Diversification Opportunities for Hsinli Chemical and Chi Sheng
0.51 | Correlation Coefficient |
Very weak diversification
The 3 months correlation between Hsinli and Chi is 0.51. Overlapping area represents the amount of risk that can be diversified away by holding Hsinli Chemical Industrial and Chi Sheng Chemical in the same portfolio, assuming nothing else is changed. The correlation between historical prices or returns on Chi Sheng Chemical and Hsinli Chemical is a relative statistical measure of the degree to which these equity instruments tend to move together. The correlation coefficient measures the extent to which returns on Hsinli Chemical Industrial are associated (or correlated) with Chi Sheng. Values of the correlation coefficient range from -1 to +1, where. The correlation of zero (0) is possible when the price movement of Chi Sheng Chemical has no effect on the direction of Hsinli Chemical i.e., Hsinli Chemical and Chi Sheng go up and down completely randomly.

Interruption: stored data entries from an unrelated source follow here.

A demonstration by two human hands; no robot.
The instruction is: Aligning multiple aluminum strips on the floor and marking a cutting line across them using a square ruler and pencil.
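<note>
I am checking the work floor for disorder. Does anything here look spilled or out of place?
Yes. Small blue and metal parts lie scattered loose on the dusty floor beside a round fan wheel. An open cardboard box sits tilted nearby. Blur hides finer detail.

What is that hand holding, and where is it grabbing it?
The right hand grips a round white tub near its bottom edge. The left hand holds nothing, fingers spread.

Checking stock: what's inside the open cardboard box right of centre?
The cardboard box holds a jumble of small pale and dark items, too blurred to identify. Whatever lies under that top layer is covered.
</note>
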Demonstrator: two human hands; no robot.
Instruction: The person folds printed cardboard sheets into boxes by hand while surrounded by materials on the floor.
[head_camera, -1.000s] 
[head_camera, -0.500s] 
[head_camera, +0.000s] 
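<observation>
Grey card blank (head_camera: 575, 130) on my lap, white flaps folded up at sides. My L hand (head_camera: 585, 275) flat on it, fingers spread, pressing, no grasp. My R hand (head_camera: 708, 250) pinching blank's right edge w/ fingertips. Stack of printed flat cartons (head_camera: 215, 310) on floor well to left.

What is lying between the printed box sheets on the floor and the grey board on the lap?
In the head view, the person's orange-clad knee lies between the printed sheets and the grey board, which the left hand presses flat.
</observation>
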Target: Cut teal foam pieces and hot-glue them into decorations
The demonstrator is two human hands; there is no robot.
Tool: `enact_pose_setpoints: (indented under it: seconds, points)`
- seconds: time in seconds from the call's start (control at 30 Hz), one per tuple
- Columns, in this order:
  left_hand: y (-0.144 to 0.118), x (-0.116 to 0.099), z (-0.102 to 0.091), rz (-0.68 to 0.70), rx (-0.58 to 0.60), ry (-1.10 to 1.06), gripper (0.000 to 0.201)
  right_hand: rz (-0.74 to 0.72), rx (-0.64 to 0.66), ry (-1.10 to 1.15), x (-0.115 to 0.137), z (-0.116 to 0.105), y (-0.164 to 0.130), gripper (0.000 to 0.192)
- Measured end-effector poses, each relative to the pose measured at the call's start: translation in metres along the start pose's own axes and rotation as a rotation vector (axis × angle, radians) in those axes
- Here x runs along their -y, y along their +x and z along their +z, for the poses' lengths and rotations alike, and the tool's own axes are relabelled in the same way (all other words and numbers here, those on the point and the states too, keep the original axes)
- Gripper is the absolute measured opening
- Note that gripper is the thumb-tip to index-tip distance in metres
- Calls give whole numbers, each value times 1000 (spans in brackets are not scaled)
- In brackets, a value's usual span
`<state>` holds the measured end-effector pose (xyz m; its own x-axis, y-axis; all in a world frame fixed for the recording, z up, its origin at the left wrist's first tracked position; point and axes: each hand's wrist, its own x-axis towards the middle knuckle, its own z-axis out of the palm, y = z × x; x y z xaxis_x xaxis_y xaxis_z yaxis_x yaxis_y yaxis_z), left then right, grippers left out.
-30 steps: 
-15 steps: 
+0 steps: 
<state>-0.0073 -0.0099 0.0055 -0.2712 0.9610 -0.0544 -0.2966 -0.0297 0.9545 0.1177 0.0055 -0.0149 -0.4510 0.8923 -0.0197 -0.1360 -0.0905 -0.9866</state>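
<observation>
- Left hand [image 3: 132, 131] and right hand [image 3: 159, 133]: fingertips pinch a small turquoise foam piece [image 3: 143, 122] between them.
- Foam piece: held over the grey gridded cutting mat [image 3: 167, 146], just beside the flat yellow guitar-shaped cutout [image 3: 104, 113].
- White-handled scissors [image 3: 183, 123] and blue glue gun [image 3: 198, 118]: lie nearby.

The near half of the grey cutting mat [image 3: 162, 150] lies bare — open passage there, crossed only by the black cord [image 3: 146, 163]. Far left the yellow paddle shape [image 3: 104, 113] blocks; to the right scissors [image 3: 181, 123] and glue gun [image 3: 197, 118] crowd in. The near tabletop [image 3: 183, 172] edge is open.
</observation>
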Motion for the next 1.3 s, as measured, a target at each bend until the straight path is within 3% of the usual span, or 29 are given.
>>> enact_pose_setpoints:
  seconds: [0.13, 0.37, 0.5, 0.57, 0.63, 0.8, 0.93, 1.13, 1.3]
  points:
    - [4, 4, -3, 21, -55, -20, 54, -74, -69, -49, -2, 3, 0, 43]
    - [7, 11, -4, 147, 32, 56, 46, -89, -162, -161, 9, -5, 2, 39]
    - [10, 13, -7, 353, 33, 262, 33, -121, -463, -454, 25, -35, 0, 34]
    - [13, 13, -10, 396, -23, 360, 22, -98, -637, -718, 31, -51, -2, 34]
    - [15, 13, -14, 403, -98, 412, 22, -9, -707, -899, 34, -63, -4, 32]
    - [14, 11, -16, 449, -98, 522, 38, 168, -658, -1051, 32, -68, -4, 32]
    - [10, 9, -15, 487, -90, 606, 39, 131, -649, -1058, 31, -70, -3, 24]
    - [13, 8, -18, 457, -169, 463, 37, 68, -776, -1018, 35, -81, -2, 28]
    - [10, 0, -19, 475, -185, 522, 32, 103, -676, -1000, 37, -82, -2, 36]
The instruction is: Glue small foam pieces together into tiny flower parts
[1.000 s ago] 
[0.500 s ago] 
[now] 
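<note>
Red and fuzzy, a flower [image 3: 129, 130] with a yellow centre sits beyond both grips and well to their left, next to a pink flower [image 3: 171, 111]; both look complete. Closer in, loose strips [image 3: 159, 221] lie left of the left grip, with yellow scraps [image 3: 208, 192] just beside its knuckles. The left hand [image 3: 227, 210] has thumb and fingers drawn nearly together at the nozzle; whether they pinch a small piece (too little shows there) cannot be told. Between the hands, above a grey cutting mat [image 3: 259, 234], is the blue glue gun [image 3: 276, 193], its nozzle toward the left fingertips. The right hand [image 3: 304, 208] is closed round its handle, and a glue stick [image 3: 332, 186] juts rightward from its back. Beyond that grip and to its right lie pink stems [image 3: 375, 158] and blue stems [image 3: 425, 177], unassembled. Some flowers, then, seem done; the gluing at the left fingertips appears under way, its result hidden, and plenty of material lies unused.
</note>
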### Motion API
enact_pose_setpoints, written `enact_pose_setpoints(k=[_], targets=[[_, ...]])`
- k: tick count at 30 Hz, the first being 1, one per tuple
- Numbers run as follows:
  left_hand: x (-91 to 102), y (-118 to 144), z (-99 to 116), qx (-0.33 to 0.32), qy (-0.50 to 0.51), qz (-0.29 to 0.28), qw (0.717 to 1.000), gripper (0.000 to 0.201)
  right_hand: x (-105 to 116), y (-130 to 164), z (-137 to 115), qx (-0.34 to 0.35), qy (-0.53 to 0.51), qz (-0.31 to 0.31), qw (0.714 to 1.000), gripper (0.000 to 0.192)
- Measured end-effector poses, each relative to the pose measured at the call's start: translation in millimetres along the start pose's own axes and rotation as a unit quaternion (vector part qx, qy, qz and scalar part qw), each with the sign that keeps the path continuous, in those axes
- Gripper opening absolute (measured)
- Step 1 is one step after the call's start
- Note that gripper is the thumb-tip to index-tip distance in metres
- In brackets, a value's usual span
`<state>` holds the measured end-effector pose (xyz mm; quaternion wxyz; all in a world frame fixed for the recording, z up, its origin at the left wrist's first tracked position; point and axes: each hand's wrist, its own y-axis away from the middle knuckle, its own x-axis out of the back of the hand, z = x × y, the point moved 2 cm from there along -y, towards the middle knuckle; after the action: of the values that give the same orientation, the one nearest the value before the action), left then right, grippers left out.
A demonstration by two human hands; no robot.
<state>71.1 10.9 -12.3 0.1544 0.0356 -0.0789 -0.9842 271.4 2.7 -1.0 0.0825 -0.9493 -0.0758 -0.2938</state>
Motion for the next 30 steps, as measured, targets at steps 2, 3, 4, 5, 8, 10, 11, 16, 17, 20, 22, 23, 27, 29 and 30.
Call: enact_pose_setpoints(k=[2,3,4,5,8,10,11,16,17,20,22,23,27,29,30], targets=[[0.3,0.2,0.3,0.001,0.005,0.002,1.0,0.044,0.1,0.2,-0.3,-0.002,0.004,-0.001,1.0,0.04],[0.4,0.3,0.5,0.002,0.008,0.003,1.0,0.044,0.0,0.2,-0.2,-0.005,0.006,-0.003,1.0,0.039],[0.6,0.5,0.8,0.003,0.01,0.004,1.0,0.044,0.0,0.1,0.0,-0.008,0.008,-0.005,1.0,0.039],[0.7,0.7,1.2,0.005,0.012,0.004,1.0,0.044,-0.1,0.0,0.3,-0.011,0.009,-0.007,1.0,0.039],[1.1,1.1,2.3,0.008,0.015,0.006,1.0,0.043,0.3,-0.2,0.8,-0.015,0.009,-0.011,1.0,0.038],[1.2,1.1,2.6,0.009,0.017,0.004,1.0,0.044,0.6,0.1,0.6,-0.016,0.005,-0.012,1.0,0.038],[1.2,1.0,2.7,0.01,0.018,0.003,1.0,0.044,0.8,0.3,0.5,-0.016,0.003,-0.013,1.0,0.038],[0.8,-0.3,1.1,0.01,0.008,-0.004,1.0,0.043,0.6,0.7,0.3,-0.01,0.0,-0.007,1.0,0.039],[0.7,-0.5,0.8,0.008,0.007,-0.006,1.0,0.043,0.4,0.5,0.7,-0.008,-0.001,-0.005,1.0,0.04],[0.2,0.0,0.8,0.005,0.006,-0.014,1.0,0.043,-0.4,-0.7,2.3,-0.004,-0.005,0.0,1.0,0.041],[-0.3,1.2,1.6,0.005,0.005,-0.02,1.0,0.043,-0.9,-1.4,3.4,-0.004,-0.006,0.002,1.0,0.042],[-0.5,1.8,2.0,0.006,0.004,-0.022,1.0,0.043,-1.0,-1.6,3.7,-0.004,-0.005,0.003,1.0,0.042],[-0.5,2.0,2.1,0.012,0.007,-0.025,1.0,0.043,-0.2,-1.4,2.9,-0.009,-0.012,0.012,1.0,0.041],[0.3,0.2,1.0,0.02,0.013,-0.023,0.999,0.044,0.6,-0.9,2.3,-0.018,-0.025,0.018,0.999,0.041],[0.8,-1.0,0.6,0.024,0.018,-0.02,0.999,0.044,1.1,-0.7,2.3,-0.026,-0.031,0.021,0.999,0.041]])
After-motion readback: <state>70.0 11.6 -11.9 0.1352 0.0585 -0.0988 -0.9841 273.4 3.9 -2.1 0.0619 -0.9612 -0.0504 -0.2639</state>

Pair Corralation between Hsinli Chemical and Chi Sheng
Assuming the 90 days trading horizon Hsinli Chemical Industrial is expected to generate 4.54 times more return on investment than Chi Sheng. However, Hsinli Chemical is 4.54 times more volatile than Chi Sheng Chemical. It trades about 0.05 of its potential returns per unit of risk. Chi Sheng Chemical is currently generating about 0.22 per unit of risk. If you would invest 4,470 in Hsinli Chemical Industrial on September 14, 2024 and sell it today you would earn a total of 325.00 from holding Hsinli Chemical Industrial or generate 7.27% return on investment over 90 days.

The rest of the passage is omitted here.